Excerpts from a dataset
● ● ●

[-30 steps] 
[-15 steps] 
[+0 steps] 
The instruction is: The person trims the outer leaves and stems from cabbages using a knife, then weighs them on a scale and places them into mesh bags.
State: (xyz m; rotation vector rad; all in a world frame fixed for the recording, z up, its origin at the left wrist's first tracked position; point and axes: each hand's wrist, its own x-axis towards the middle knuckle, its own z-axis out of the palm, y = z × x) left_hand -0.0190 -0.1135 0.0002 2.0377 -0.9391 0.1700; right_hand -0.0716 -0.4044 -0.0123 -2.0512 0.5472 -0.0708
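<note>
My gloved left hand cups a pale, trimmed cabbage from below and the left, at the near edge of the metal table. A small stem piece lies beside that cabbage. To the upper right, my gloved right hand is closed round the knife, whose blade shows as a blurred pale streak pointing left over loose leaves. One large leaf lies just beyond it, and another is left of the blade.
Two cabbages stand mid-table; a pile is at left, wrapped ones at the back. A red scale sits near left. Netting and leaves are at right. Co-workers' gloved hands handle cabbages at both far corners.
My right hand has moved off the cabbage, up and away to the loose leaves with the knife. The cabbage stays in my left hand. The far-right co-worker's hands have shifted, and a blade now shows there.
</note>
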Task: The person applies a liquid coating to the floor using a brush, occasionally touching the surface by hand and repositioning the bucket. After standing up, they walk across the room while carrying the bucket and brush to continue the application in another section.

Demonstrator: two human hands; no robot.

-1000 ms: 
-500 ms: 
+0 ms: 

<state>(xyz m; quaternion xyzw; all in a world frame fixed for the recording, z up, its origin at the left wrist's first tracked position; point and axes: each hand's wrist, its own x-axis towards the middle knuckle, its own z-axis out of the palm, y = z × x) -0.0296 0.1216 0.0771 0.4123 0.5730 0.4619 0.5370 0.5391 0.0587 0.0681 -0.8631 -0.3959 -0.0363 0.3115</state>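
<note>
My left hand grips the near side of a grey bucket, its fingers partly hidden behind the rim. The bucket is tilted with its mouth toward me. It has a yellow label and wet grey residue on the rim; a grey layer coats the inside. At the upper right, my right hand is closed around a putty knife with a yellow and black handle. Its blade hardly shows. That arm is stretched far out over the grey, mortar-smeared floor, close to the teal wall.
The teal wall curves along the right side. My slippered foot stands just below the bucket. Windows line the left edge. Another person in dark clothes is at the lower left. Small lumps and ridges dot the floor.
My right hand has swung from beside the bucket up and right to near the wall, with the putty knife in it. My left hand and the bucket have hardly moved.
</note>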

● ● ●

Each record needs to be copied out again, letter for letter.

[-30 steps] 
[-15 steps] 
[+0 steps] 
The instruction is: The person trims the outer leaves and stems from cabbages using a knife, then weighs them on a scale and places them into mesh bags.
State: (xyz m; rotation vector rad; all in a world frame fixed for the recording, z up, its origin at the left wrist's first tracked position; point and axes: each hand's wrist, its own x-axis towards the middle knuckle, its own z-axis out of the palm, y = z × x) left_hand -0.0190 -0.1135 0.0002 2.0377 -0.9391 0.1700; right_hand -0.0716 -0.4044 -0.0123 -2.0512 0.5472 -0.0708
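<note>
My gloved left hand cups a pale, trimmed cabbage from below and the left, at the near edge of the metal table. A small stem piece lies beside that cabbage. To the upper right, my gloved right hand is closed round the knife, whose blade shows as a blurred pale streak pointing left over loose leaves. One large leaf lies just beyond it, and another is left of the blade.
Two cabbages stand mid-table; a pile is at left, wrapped ones at the back. A red scale sits near left. Netting and leaves are at right. Co-workers' gloved hands handle cabbages at both far corners.
My right hand has moved off the cabbage, up and away to the loose leaves with the knife. The cabbage stays in my left hand. The far-right co-worker's hands have shifted, and a blade now shows there.
</note>
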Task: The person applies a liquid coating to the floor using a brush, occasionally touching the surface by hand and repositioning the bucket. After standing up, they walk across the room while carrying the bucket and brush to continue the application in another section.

Demonstrator: two human hands; no robot.

-1000 ms: 
-500 ms: 
+0 ms: 

<state>(xyz m; quaternion xyzw; all in a world frame fixed for the recording, z up, its origin at the left wrist's first tracked position; point and axes: each hand's wrist, its own x-axis towards the middle knuckle, its own z-axis out of the palm, y = z × x) -0.0296 0.1216 0.0771 0.4123 0.5730 0.4619 0.5370 0.5391 0.0587 0.0681 -0.8631 -0.3959 -0.0363 0.3115</state>
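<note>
My left hand grips the near side of a grey bucket, its fingers partly hidden behind the rim. The bucket is tilted with its mouth toward me. It has a yellow label and wet grey residue on the rim; a grey layer coats the inside. At the upper right, my right hand is closed around a putty knife with a yellow and black handle. Its blade hardly shows. That arm is stretched far out over the grey, mortar-smeared floor, close to the teal wall.
The teal wall curves along the right side. My slippered foot stands just below the bucket. Windows line the left edge. Another person in dark clothes is at the lower left. Small lumps and ridges dot the floor.
My right hand has swung from beside the bucket up and right to near the wall, with the putty knife in it. My left hand and the bucket have hardly moved.
</note>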

The response is now done.